Archive

Quotes

The period of a [Persian] boy’s education is between the ages of five and twenty, and he is taught three things only: to ride, to use the bow, and to speak the truth.

—Herodotus, c. 440 BC

Repetition is the mother of education.

—Jean Paul, 1807

My own experience is that a certain kind of genius among students is best brought out in bed.

—Allen Ginsberg, 1981

Give us the child for eight years and it will be a Bolshevist forever.

—Vladimir Lenin, 1923

A whale ship was my Yale College and my Harvard.

—Herman Melville, 1851

Anyone who has a child should train him to be either a physicist or a ballet dancer. Then he’ll escape.

—W.H. Auden, 1947

All that we know is nothing can be known. 

—Lord Byron, 1812

It is not light that we need, but fire; it is not the gentle shower, but thunder.
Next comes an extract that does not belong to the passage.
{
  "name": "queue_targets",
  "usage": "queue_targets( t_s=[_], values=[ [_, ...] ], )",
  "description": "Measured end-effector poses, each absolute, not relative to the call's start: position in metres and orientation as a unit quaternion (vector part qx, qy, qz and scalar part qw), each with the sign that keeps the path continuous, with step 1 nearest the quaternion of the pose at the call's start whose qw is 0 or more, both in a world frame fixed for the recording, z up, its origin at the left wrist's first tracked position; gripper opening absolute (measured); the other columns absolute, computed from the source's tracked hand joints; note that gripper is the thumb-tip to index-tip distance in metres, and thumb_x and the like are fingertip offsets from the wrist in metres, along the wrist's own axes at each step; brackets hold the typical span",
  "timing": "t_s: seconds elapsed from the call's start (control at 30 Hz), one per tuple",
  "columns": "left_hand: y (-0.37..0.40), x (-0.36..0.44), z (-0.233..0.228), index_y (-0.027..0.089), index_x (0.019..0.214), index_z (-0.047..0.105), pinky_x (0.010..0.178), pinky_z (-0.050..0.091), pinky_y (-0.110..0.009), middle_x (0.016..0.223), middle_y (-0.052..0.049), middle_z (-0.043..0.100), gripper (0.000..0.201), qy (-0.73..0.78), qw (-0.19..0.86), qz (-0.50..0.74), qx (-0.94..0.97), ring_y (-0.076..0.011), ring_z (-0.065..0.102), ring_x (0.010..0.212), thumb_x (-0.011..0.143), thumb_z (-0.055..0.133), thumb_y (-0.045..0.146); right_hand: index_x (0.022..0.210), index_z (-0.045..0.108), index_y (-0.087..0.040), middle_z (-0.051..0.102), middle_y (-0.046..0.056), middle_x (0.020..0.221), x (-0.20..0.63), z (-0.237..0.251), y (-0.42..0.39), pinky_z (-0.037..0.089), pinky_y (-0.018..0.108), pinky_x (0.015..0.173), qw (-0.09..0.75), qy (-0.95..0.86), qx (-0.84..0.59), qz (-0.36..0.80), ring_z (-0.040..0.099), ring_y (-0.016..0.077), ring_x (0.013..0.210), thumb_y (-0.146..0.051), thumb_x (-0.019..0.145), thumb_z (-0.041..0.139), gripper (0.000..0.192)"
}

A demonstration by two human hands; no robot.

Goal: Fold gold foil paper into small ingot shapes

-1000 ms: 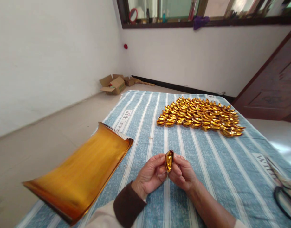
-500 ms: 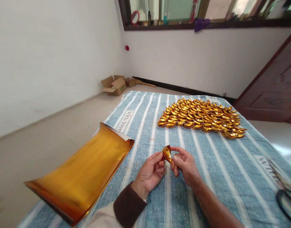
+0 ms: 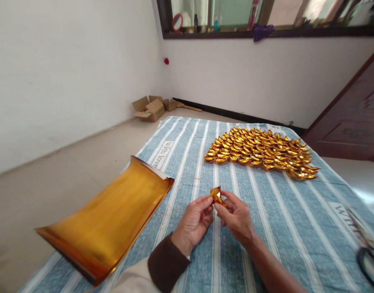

We need the storm, the whirlwind, and the earthquake.

—Frederick Douglass, 1852

A school without grades must have been concocted by someone who was drunk on nonalcoholic wine.

—Karl Kraus, 1909

That which is evil is soon learned. 

—John Ray, 1670

The Romans would never have found time to conquer the world if they had been obliged first to learn Latin. 

—Heinrich Heine, 1827

It is a greater advantage to be honestly educated than honorably born.

—Erasmus, 1518

The ceaseless, senseless demand for original scholarship in a number of fields, where only erudition is now possible, has led either to sheer irrelevancy, the famous knowing of more and more about less and less, or to the development of a pseudo-scholarship which actually destroys its object.